[About this exercise] Word for word, the listing below should be printed again.
· · · ·
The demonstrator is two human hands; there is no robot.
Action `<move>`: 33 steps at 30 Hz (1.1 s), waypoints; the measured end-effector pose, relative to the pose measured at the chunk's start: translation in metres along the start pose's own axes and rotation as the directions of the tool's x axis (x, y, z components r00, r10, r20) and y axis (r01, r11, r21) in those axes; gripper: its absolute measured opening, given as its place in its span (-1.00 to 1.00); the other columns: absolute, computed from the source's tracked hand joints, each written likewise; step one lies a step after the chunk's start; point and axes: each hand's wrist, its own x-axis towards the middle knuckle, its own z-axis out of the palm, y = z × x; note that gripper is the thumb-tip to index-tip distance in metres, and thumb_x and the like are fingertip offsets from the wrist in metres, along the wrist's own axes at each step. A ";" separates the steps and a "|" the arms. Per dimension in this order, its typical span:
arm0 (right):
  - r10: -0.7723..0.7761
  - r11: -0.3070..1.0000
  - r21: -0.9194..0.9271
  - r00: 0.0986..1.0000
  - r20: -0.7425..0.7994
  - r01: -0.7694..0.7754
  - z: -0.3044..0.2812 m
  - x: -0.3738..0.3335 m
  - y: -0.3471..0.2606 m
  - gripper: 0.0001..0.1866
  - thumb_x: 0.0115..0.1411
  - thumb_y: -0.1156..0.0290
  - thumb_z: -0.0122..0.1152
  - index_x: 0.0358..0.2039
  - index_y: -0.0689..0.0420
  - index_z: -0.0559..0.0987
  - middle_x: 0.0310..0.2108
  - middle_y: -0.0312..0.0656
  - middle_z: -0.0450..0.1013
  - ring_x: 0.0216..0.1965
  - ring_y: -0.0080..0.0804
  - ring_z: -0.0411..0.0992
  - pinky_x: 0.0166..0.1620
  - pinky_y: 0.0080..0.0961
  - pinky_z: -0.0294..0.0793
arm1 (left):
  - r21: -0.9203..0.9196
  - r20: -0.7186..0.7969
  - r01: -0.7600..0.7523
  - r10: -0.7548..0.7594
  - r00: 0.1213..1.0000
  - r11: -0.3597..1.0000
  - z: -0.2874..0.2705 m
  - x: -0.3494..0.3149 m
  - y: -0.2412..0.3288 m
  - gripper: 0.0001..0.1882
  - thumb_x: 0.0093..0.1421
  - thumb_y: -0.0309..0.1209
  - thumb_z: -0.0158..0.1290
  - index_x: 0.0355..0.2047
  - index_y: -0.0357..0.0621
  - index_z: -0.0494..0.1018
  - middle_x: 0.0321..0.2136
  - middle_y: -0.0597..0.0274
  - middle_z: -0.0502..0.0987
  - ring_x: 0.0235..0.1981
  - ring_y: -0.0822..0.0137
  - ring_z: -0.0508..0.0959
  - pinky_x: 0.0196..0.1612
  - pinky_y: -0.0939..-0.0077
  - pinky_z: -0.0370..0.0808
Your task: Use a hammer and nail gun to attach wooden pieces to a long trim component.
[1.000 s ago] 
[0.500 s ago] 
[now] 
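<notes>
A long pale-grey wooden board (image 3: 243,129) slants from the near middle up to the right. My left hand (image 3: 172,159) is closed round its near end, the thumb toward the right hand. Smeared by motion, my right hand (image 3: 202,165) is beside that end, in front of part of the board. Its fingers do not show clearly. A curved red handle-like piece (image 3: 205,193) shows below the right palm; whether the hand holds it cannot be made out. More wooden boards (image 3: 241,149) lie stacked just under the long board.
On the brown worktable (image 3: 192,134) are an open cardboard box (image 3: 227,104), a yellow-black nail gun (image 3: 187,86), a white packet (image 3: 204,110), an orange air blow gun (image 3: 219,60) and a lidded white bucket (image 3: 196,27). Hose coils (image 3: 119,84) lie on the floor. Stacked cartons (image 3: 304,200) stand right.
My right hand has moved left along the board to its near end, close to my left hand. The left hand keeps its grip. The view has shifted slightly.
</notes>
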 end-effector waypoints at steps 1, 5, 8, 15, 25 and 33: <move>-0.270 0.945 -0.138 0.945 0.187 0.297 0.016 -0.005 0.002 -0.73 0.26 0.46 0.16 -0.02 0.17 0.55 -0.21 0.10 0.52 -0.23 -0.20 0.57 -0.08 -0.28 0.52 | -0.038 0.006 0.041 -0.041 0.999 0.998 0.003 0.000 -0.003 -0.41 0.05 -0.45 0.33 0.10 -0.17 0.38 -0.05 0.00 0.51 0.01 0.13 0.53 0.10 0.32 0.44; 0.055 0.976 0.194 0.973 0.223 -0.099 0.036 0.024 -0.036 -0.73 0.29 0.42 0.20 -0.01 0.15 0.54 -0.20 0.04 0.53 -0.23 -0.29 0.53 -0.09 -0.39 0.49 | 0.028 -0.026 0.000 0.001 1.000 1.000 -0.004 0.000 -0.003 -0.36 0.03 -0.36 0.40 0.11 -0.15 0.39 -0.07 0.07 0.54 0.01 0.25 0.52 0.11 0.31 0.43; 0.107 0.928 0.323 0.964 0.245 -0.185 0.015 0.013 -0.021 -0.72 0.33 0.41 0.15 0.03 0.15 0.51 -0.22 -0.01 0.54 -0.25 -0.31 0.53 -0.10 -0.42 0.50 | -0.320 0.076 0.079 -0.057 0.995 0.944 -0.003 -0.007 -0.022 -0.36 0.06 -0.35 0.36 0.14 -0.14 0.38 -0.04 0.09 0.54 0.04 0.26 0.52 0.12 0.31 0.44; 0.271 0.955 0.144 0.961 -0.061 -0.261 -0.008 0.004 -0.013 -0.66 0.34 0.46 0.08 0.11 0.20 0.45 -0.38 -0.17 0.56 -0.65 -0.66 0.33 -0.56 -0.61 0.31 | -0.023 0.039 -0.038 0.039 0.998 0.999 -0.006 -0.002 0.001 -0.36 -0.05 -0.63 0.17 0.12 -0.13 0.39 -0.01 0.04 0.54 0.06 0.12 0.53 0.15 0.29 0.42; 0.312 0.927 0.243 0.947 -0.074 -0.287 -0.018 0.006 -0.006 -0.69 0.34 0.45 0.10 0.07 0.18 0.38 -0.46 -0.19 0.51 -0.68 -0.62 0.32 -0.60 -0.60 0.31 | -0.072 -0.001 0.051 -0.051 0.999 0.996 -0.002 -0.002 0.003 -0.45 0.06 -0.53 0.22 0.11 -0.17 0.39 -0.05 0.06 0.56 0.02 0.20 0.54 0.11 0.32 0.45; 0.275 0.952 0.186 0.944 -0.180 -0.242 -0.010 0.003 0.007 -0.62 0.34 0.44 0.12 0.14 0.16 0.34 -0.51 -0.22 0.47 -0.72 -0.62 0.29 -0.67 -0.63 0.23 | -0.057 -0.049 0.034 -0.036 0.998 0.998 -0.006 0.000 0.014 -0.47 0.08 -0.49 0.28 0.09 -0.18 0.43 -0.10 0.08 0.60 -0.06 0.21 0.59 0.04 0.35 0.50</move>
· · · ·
[Task result]
The demonstrator is two human hands; there is no robot.
Action `<move>`: 33 steps at 30 Hz (1.1 s), waypoints; the measured end-effector pose, relative to the pose measured at the chunk's start: translation in metres along the start pose's own axes and rotation as the directions of the tool's x axis (x, y, z components r00, r10, r20) and y axis (r01, r11, r21) in those axes; gripper: its absolute measured opening, given as its place in its span (-1.00 to 1.00); the other columns: absolute, computed from the source's tracked hand joints, each written likewise; step one lies a step after the chunk's start; point and axes: each hand's wrist, its own x-axis towards the middle knuckle, its own z-axis out of the palm, y = z × x; note that gripper is the thumb-tip to index-tip distance in metres, and thumb_x and the like are fingertip offsets from the wrist in metres, along the wrist's own axes at each step. A ";" separates the steps and a "|" the arms. Per dimension in this order, its typical span:
arm0 (right):
  - r10: -0.7723..0.7761
  - r11: -0.3070..1.0000
  - r21: -0.9194..0.9271
  - r00: 0.0986..1.0000
  - r20: -0.7425..0.7994
  - r01: -0.7694..0.7754
  - z: -0.3044..0.2812 m
  - x: -0.3738..0.3335 m
  - y: -0.3471..0.2606 m
  - gripper: 0.0001..0.1866
  - thumb_x: 0.0115..0.1411
  - thumb_y: -0.1156..0.0290
  - thumb_z: -0.0122..0.1152
  - index_x: 0.0358..0.2039
  - index_y: -0.0689..0.0420
  - index_z: -0.0559..0.0987
  - middle_x: 0.0310..0.2108
  - middle_y: -0.0312..0.0656
  - middle_z: -0.0450..0.1013
  - ring_x: 0.0216..0.1965
  - ring_y: -0.0080..0.0804
  - ring_z: -0.0411..0.0992
  - pinky_x: 0.0166..0.1620
  - pinky_y: 0.0080..0.0961
  - pinky_z: -0.0294..0.0793
arm1 (left):
  - r21: -0.9203..0.9196
  - r20: -0.7186..0.7969
  - r01: -0.7600..0.7523
  - r10: -0.7548..0.7594
  - r00: 0.1213..1.0000
  - r11: -0.3597..1.0000
  - z: -0.2874..0.2705 m
  - x: -0.3494..0.3149 m
  - y: -0.2412..0.3288 m
  - gripper: 0.0001..0.1882
  - thumb_x: 0.0093..0.1421
  - thumb_y: -0.0309..0.1209
  - thumb_z: -0.0158..0.1290
  - index_x: 0.0355..0.2047
  - index_y: -0.0357..0.0621
  - index_z: -0.0494..0.1018
  - middle_x: 0.0321..0.2136
  - middle_y: -0.0597..0.0274
  - middle_z: -0.0502..0.0987
  - ring_x: 0.0235..0.1981
  - ring_y: -0.0822..0.0137
  - ring_z: -0.0508..0.0959
  - pinky_x: 0.0196..0.1612
  - pinky_y: -0.0939..-0.0077
  - pinky_z: -0.0370..0.0808
Your task: Use a hammer and nail gun to attach wooden pieces to a long trim component.
[1.000 s ago] 
[0.500 s ago] 
[now] 
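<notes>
A long pale-grey wooden board (image 3: 243,129) slants from the near middle up to the right. My left hand (image 3: 172,159) is closed round its near end, the thumb toward the right hand. Smeared by motion, my right hand (image 3: 202,165) is beside that end, in front of part of the board. Its fingers do not show clearly. A curved red handle-like piece (image 3: 205,193) shows below the right palm; whether the hand holds it cannot be made out. More wooden boards (image 3: 241,149) lie stacked just under the long board.
On the brown worktable (image 3: 192,134) are an open cardboard box (image 3: 227,104), a yellow-black nail gun (image 3: 187,86), a white packet (image 3: 204,110), an orange air blow gun (image 3: 219,60) and a lidded white bucket (image 3: 196,27). Hose coils (image 3: 119,84) lie on the floor. Stacked cartons (image 3: 304,200) stand right.
My right hand has moved left along the board to its near end, close to my left hand. The left hand keeps its grip. The view has shifted slightly.
</notes>
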 end-effector waypoints at steps 1, 5, 8, 15, 25 and 33: <move>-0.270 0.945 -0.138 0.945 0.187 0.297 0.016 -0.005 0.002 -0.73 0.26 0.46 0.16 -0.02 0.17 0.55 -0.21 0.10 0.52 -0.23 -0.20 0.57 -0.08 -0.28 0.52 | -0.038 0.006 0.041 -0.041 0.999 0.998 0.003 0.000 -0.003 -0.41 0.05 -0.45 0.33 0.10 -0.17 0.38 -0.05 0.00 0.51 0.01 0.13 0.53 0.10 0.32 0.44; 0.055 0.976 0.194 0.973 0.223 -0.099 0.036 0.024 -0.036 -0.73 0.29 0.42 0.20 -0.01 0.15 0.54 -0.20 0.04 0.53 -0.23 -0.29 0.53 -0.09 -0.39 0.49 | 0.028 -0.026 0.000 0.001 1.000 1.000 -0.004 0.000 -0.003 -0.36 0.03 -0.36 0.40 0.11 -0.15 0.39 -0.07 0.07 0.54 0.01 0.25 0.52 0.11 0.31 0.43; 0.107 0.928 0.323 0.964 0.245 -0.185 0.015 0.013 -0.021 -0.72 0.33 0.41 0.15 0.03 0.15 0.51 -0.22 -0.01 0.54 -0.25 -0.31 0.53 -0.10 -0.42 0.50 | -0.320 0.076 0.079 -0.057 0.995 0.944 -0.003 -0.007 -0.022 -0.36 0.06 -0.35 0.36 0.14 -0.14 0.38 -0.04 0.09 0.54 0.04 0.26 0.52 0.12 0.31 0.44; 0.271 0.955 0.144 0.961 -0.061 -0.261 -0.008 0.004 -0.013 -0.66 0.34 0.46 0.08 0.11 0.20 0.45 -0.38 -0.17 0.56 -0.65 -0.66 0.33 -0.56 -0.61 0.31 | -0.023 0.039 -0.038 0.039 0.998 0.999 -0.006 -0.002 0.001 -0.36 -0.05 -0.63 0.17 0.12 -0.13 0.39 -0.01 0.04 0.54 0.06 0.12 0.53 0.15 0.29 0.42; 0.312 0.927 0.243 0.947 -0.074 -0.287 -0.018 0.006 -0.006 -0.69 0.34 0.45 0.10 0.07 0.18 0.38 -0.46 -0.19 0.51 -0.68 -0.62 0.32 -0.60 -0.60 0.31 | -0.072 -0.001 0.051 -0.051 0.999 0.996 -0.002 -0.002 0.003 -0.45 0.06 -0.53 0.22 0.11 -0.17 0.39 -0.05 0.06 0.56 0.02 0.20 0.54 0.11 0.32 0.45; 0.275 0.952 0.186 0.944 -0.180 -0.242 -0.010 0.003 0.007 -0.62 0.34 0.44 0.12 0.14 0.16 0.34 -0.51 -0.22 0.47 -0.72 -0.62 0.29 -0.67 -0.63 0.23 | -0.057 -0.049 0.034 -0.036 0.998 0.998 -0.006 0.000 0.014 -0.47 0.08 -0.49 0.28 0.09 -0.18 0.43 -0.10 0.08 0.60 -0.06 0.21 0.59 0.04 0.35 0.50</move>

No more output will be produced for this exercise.